Nest we specify prior distributions. The random effects at the woman level are assumed to be normal with mean 0 and unspecified variance. All fixed effects are assumed to the normal with mean 0 and variance 100. Then we specify the hyperprior for the woman-level variance as an inverse gamma, equivalent to assuming that the precision is gamma with parameters 0.01 and 0.01.

The key specification is the last line, with defines the random effects as a separate block of parameters to be estimated using Gibbs sampling.

When you use the `reffects()`

option Stata supresses printing the random effects. An alternative is to use the `noshow`

option. You can also select exactly what to print using the command `bayesstats summary`

.

As you would expect from Stata, the Bayes estimation procedures have excellent graphic facilities. Here's how to generate diagnostic plots for the variance parameter at the mother level:

. bayesgraph diagnostics {mother:var} . graph export bayesmvvar.png, width(700) replace (file bayesmvvar.png written in PNG format)

Diagnostics for Variance of Random Effects

The graph reveals "slow mixing" and high auto-correlation, which is a common occurrence with variance parameters, but a comparison of the first and second halves of the Markov chain is reassuring. Try running similar diagnostics for the other parameters.

A naive specification of the model would use `i.mother`

for the random effects, most likely after using `fvset base none mother`

to ensure that all units get a random effect.
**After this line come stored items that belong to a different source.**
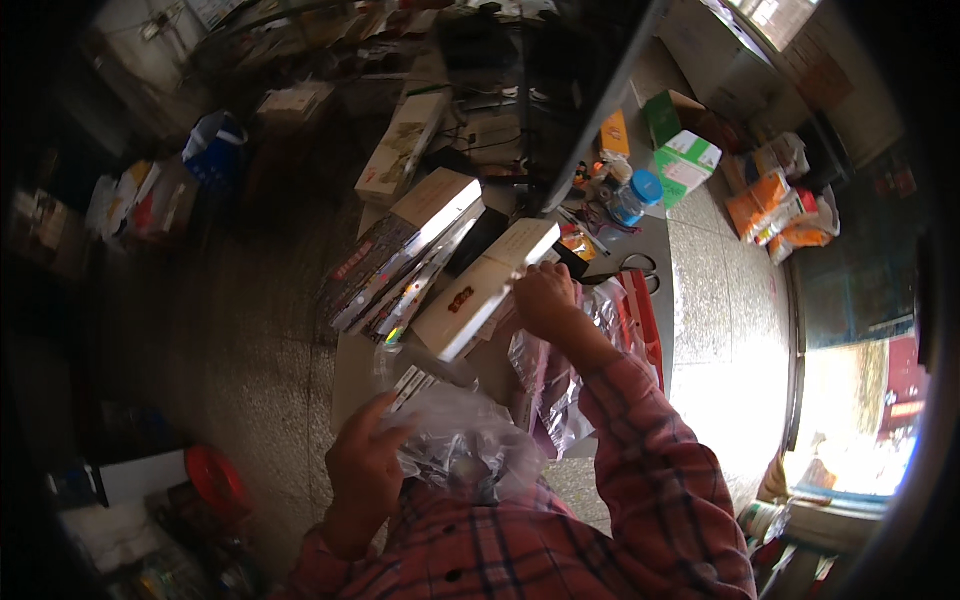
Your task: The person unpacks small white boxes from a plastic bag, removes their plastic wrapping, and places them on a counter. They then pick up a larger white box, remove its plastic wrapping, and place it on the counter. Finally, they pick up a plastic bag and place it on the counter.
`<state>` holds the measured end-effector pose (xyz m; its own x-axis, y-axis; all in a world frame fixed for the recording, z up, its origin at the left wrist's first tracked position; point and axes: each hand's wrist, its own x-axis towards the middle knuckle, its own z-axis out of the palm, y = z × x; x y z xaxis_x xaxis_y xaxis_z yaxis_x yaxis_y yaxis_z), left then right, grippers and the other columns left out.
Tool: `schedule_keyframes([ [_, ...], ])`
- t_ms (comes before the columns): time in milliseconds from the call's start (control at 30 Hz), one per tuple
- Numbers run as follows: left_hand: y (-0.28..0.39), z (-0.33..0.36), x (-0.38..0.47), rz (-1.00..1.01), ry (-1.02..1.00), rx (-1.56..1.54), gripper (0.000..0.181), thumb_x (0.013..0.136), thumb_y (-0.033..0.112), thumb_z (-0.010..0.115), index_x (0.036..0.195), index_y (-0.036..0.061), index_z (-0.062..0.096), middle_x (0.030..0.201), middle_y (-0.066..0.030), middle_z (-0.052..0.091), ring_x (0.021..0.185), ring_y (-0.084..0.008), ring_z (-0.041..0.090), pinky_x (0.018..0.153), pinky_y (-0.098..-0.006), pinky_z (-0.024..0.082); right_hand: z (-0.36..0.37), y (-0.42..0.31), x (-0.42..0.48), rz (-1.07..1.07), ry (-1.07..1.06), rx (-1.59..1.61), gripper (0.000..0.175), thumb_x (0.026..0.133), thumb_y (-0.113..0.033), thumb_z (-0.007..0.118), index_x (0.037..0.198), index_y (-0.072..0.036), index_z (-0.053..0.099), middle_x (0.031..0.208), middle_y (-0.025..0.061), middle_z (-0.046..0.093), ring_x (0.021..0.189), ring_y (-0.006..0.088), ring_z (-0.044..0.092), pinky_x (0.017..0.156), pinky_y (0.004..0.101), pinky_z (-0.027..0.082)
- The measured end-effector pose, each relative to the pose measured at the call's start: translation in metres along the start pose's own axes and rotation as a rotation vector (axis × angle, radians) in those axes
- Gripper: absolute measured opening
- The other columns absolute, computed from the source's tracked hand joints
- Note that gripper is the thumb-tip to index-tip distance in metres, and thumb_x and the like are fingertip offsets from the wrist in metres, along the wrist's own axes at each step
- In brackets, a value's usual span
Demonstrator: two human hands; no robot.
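My left hand (367,454) is at the near left edge of a clear plastic bag (472,442), with its fingers at the film; a label with printed bars shows by the fingertips. My right hand (547,296) is bent at the right side of a long white box (487,285); whether its fingers hold anything cannot be made out. Below that hand lies shiny clear and pink plastic packaging (559,390), beside a red strip-like item (640,315). Left of the white box lie a patterned box (390,251) and several thin glossy items (424,289).
A dark monitor (585,127) stands on the grey desk (660,300). Near it are a jar with a blue lid (636,196), scissors (641,271) and a green and white carton (686,165). Orange packets (759,202) lie at the right; a blue bucket (215,146) stands at the left.
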<state>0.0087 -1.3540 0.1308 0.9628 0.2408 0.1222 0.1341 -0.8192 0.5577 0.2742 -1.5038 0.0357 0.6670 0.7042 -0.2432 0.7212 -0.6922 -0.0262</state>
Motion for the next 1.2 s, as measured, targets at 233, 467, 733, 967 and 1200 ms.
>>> schedule_keyframes([
  [233, 0.011, 0.014, -0.008, -0.034, 0.152, -0.116, 0.029, 0.075, -0.003, 0.058, 0.102, 0.0000, 0.066, 0.108, -0.0147, 0.063, 0.096, -0.0312, 0.062, 0.083, -0.0379, 0.050, 0.012, -0.003, 0.043, -0.093, 0.197, 0.564, 0.050, 0.079, -0.013, 0.058, 0.127, -0.005, 0.050, 0.116, 0.0224, 0.055, 0.110, 0.0390, 0.052, 0.093, 0.0477, 0.043],
  [467, 0.020, 0.031, -0.008, 0.053, 0.064, -0.203, 0.032, 0.075, -0.001, 0.062, 0.107, 0.0007, 0.062, 0.109, -0.0127, 0.061, 0.093, -0.0287, 0.062, 0.080, -0.0361, 0.050, 0.039, -0.017, 0.042, -0.344, 0.022, -0.166, 0.075, 0.063, -0.015, 0.074, 0.131, -0.010, 0.044, 0.132, 0.0178, 0.043, 0.124, 0.0384, 0.041, 0.095, 0.0546, 0.039],
  [733, 0.025, 0.029, 0.009, -0.103, 0.093, -0.452, 0.053, 0.074, -0.009, 0.055, 0.126, -0.0028, 0.047, 0.114, -0.0192, 0.049, 0.086, -0.0271, 0.055, 0.075, -0.0370, 0.048, 0.072, -0.018, 0.071, -0.532, -0.100, -0.173, 0.053, 0.071, -0.016, 0.067, 0.122, -0.010, 0.056, 0.120, 0.0155, 0.055, 0.119, 0.0313, 0.049, 0.098, 0.0416, 0.039],
  [967, -0.027, 0.049, 0.018, -0.392, 0.015, -0.402, 0.072, 0.069, -0.017, 0.049, 0.138, -0.0055, 0.028, 0.128, -0.0254, 0.036, 0.113, -0.0422, 0.046, 0.089, -0.0380, 0.047, 0.038, -0.025, 0.057, -0.442, -0.183, 0.180, 0.060, 0.057, -0.017, 0.080, 0.112, -0.002, 0.060, 0.121, 0.0192, 0.056, 0.116, 0.0325, 0.052, 0.094, 0.0377, 0.044],
  [1200, -0.046, 0.071, -0.007, -0.403, -0.012, -0.251, 0.079, 0.068, -0.015, 0.054, 0.139, -0.0072, 0.021, 0.133, -0.0286, 0.029, 0.123, -0.0457, 0.036, 0.101, -0.0429, 0.037, -0.035, -0.006, 0.007, -0.496, -0.210, 0.300, 0.054, 0.056, -0.024, 0.081, 0.096, 0.002, 0.055, 0.099, 0.0187, 0.061, 0.099, 0.0359, 0.058, 0.084, 0.0407, 0.047],
])
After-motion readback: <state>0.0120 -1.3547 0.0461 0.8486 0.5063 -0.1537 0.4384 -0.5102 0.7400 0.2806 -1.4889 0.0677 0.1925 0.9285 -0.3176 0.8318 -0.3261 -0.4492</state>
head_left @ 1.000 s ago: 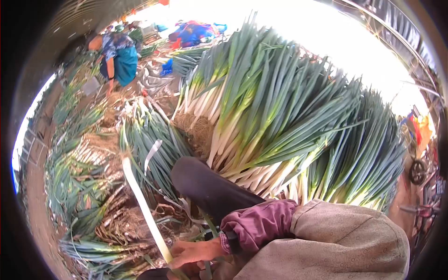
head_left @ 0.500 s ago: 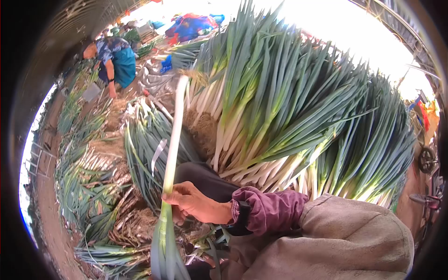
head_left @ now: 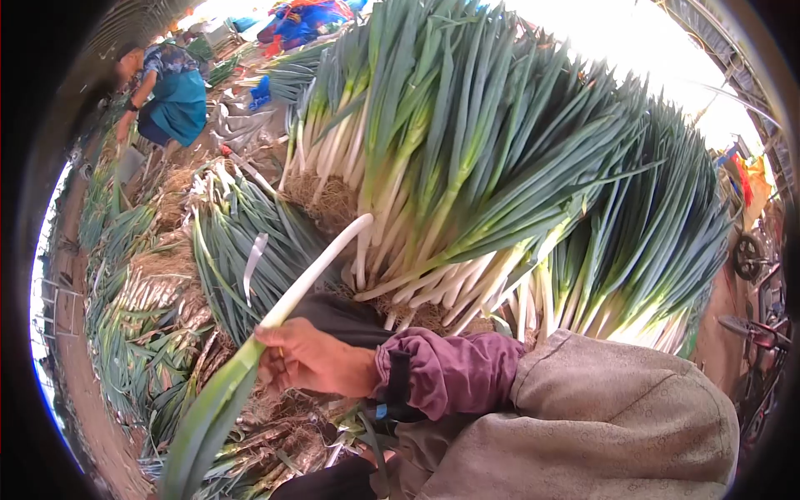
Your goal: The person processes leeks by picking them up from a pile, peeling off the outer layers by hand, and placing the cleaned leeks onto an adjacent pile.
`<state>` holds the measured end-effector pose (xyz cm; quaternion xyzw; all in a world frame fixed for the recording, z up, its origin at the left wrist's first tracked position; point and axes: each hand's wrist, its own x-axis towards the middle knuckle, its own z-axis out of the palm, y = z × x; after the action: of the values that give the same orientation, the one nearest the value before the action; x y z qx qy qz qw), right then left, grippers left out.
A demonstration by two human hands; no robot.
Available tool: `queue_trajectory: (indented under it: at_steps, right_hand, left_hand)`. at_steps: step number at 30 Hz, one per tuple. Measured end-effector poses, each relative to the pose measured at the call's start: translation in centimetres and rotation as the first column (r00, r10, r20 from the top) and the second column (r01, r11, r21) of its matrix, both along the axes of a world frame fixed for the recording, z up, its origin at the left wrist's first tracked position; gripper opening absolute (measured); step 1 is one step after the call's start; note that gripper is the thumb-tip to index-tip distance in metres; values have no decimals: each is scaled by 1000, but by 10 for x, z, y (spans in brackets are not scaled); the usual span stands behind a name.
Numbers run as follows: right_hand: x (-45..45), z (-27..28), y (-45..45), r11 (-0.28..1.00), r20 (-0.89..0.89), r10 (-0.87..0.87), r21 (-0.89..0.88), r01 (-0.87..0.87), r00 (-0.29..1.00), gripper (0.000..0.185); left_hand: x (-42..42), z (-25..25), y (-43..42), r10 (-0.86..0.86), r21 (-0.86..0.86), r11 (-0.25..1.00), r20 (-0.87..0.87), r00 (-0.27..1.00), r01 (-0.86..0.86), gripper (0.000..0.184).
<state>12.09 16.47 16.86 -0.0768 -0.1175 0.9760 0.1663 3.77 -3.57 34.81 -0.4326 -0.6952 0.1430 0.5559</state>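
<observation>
My right hand (head_left: pixel 312 358) is closed around one long green onion (head_left: pixel 321 265), where its white stalk meets the green. The smooth white end points up and right, and no roots show on it. The broad leaves hang down to the lower left. A small patch of what looks like my left hand (head_left: pixel 371 457) shows low by my sleeve and lap; its fingers are hidden. Behind the held onion lies a pile of leafy onions (head_left: pixel 250 242) with a pale strip on top.
A large bank of upright onions (head_left: pixel 500 167) fills the middle and right. Untrimmed rooty onions (head_left: pixel 162 292) cover the ground at left. A co-worker (head_left: pixel 171 96) bends down at the upper left. A bicycle (head_left: pixel 754 333) stands at the far right.
The held onion has swung from low left to upright, then tilted right. Its root tuft, visible half a second ago, no longer shows. The co-worker has shifted left in view.
</observation>
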Motion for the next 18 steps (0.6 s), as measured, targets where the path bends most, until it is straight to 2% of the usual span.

Even if these parameters are specified as a separate block you will have serious convergence problems, even thought the model is exactly the same. The Stata documentation notices a similar problem with their example.

Here is a comparison of the four estimation methods we have used on the same data:

Variable | melogit | Gibbs | Stan | bayesmh |
---|---|---|---|---|

loginc | 0.562 | 0.569 | 0.581 | 0.573 |

distance | -0.077 | -0.077 | -0.077 | -0.074 |

dropout | -1.998 | -2.037 | -2.088 | -2.029 |

college | 1.034 | 1.056 | 1.094 | 1.020 |

constant | -3.370 | -3.415 | -3.488 | -3.443 |

σ^{2} |
1.548 | 1.532 | 1.918 | 1.709 |

We note general agreement, as all procedures would lead us to the same conclusions.